Although each child’s treatment plan is unique, surgical repair is essential to avoid infection or further injury to the brain tissue. Often, the procedure involves removal or reduction of the herniated tissue, membranes, and repair of any bone involved.
After surgical repair, neurologic deficits caused by the encephalocele or other brain abnormalities (when present) will remain.

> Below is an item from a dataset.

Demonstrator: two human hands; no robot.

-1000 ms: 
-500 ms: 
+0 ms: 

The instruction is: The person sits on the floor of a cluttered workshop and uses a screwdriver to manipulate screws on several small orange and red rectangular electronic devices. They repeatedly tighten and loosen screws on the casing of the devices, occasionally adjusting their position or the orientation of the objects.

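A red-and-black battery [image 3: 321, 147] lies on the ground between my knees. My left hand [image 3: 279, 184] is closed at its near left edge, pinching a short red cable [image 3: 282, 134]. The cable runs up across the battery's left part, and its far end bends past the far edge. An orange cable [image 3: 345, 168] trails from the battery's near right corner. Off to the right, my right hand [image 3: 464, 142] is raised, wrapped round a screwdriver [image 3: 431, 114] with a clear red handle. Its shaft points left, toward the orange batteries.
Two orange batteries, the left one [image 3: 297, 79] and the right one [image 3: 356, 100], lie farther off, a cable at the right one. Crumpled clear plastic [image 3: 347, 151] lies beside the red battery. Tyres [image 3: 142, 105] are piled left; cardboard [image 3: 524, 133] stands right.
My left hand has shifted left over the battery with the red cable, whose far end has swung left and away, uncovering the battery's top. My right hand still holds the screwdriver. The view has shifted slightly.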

Other abnormalities may also be corrected through surgery, especially hydrocephalus. If hydrocephalus is present, a special drain, called a shunt, may need to be placed from the skull to the abdomen to remove the fluid and prevent pressure from damaging the brain.
Each child’s prognosis depends on the amount of tissue in the sac that needs to be removed, and the function of the remaining tissue and intracranial structures. In some cases, children will need multiple surgeries. If a child has other genetic or developmental concerns, this can also impact their prognosis.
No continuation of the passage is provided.